Past and present Coffey Strong presidents finally home more than 2 years after Tubbs fire

After 855 and 856 ?days, respectively, out of their homes that burned in the 2017 fire, Steve Rahmn and Jeff Okerepkie and their families have moved into rebuilt Santa Rosa houses.|

There were a couple of pesky correction notices, left by a city inspector, that Steve Rahmn still needed to take care of. Also, he needed to buy a TV for his new house.

Jeff Okrepkie needed doorstops for his new place.

Those minor issues aside, both men were beaming last week. After 855 and 856 ?days, respectively, out of their Coffey Park homes that burned in the Tubbs fire on Oct. 8, 2017, Rahmn, Okerepkie and their families moved into rebuilt Santa Rosa houses.

Okrepkie founded the neighborhood support group Coffey Strong, and was its first president. Rahmn is now president. Despite their high profiles in the community, neither was in the early, or even middle waves, of residents returning to Coffey Park, where nearly 800 of the 1,440 homes destroyed by the inferno have been rebuilt, according to figures released by the city. Okrepkie and Rahmn were fine with that.

Being patient, “taking your time and hiring the right contractor” is one of the most important elements of the rebuilding process, Rahmn said. “The relationship you have with your builder is like a marriage.”

Rahmn and his wife, Michele’s ?“marriage” with Windsor-based Snyder Construction was strong. Two days after moving in, Steve Rahmn called Olin Cohan, the company’s director of operations, “just ’cause I hadn’t heard his voice” in a while.

Jeff and Stephanie Okrepkie were renters in the Espresso Court house that burned. While they desperately wanted to return to Coffey Park, the couple was having trouble making the finances work. Finally, he persuaded APM Homes, which specializes in tract homes, to work with him on a customized build, also on Espresso Court, three houses from their old place.

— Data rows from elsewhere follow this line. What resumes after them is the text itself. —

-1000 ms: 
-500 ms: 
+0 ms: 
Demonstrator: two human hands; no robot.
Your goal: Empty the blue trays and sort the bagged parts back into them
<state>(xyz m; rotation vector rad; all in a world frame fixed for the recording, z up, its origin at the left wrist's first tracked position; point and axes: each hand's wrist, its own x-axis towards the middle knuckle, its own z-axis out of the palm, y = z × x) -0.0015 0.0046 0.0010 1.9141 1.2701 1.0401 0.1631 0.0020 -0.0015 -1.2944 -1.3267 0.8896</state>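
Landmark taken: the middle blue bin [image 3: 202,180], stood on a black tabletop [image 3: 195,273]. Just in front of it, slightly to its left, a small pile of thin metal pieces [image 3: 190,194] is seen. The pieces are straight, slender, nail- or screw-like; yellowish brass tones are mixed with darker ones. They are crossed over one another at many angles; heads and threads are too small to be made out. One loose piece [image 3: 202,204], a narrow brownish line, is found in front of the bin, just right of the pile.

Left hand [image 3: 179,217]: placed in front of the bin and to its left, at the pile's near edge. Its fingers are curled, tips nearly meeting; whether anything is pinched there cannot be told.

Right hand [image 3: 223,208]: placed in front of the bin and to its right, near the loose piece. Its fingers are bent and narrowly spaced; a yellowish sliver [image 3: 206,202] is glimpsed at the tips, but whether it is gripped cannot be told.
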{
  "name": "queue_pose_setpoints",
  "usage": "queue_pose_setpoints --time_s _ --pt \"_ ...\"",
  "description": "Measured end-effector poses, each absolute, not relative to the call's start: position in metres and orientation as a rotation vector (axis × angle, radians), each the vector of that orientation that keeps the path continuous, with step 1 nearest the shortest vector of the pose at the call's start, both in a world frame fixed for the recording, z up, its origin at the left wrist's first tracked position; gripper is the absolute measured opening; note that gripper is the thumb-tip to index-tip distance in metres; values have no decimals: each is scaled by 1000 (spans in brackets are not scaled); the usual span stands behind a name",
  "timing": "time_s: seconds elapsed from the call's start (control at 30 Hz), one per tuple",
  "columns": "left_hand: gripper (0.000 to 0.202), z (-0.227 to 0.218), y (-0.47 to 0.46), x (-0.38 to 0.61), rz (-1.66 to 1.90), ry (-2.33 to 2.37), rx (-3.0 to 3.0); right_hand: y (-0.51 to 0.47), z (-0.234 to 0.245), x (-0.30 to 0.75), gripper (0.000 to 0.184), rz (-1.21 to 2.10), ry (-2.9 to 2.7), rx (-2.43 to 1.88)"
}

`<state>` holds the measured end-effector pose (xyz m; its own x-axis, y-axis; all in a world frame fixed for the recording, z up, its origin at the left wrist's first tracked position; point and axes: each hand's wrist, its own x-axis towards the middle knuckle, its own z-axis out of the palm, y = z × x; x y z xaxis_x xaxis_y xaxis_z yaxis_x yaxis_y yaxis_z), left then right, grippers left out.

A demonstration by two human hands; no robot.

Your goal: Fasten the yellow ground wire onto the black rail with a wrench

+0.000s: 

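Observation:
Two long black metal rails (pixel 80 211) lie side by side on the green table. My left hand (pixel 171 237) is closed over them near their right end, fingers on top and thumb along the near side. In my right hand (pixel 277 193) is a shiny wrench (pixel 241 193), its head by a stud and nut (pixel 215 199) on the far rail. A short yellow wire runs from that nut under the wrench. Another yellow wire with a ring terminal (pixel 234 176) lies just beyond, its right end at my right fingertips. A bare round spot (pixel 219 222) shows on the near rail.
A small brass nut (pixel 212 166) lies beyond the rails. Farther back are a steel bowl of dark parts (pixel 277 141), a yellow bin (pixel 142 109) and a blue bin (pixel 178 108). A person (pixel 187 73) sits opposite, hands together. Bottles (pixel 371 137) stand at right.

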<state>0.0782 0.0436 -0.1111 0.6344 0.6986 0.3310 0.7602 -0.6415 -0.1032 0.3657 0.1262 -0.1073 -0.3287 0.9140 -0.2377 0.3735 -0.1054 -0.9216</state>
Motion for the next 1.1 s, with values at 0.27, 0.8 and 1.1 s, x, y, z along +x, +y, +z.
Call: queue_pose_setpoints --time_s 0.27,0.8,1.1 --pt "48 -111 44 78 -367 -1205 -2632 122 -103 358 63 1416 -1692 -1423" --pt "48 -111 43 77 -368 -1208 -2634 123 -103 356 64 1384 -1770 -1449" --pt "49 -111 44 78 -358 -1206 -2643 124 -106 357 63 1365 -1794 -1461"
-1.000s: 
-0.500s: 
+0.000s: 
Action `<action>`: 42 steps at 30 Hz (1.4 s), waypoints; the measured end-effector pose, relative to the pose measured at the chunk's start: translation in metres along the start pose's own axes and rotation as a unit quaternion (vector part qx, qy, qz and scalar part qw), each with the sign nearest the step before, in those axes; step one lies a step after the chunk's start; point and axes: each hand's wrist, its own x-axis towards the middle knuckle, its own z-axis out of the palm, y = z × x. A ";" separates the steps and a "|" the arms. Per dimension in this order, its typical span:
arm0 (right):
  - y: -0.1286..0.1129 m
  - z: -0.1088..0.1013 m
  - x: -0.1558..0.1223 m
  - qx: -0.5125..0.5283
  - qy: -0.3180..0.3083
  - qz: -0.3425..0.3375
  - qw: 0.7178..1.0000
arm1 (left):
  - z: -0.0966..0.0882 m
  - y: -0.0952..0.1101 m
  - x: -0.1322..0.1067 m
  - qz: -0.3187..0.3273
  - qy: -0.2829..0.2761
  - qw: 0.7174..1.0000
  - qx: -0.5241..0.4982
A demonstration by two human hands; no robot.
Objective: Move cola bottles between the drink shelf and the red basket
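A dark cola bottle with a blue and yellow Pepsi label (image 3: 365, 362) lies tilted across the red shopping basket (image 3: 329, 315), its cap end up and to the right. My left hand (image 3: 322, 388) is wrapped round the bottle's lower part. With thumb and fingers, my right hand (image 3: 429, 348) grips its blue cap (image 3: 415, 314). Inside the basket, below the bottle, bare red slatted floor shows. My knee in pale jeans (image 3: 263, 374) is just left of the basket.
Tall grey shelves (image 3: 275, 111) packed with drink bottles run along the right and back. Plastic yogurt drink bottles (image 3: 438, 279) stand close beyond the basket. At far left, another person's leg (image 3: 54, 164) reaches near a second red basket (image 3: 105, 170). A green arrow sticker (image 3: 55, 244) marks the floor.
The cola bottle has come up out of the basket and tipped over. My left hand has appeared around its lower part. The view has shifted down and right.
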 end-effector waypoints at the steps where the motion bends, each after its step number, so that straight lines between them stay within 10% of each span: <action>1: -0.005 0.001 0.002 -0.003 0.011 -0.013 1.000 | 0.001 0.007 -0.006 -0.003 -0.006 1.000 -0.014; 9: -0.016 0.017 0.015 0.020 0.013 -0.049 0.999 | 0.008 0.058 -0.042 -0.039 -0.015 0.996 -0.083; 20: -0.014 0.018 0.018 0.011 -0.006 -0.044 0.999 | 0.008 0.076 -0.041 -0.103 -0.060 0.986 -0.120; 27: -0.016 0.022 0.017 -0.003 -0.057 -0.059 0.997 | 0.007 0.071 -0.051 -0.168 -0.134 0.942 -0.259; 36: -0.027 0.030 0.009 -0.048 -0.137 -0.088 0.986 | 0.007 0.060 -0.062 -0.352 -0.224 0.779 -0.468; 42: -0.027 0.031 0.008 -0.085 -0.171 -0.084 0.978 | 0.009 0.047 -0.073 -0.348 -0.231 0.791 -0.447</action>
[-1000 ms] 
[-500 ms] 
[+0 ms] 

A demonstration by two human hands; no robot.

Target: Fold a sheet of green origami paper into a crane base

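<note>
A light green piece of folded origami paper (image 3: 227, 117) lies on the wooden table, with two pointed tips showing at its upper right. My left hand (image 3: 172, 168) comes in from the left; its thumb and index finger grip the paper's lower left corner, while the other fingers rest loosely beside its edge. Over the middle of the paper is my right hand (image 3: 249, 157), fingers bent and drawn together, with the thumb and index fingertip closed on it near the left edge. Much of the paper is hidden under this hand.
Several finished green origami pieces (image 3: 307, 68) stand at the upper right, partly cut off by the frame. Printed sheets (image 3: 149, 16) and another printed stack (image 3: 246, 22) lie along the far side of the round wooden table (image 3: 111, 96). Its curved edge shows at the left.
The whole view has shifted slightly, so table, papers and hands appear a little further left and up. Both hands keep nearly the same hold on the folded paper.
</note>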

But the sometimes maddeningly slow process endured by the Okrepkies had a distinct upside, he said. The more time it took, the more people he was meeting - homeowners and contractors - and the more he was learning about pitfalls to avoid.

“Kismet, serendipity - whatever you want to call it,” Okrepkie said. “The delay in figuring out what we were going to do ended up benefiting us.”

Rahmn felt happiness, rather than resentment, when neighbors moved in before he did. “I never felt jealousy,” he said. “If I had a low moment, I threw myself into Coffey Strong, or my work.”

Like other Coffey Strong board members, he and Rahmn have devoted hundreds of hours to helping their friends and neighbors get back home. Those were hours they weren’t necessarily spending on their own rebuilding projects.

Being back in his Waring Court house, Rahmn said, feels like a weight has been lifted.

After putting, on average, 40 hours a week into their rebuild, “There’s definitely a big sigh. All the sudden you can stop and smell the roses. Our lives are no longer on hold,” he said.

Moving day couldn’t come soon enough for the Okrepkies, whose 38-year-old, 1,100-square-foot rental home, a half-mile away in Coffey Park, seemed to shrink by the week. The couple has a 4-year-old son, a 20-month-old daughter and an 80-pound black lab mix.

His disagreements with his wife in that house were not fights, Okrepkie said, as much as they were a kind of coping mechanism, a venting of steam.

“It’s not that we’re angry people. We know how blessed we are. We were just so angry with our place in the world, right then and there,” he said. “We just wanted to get into this house.”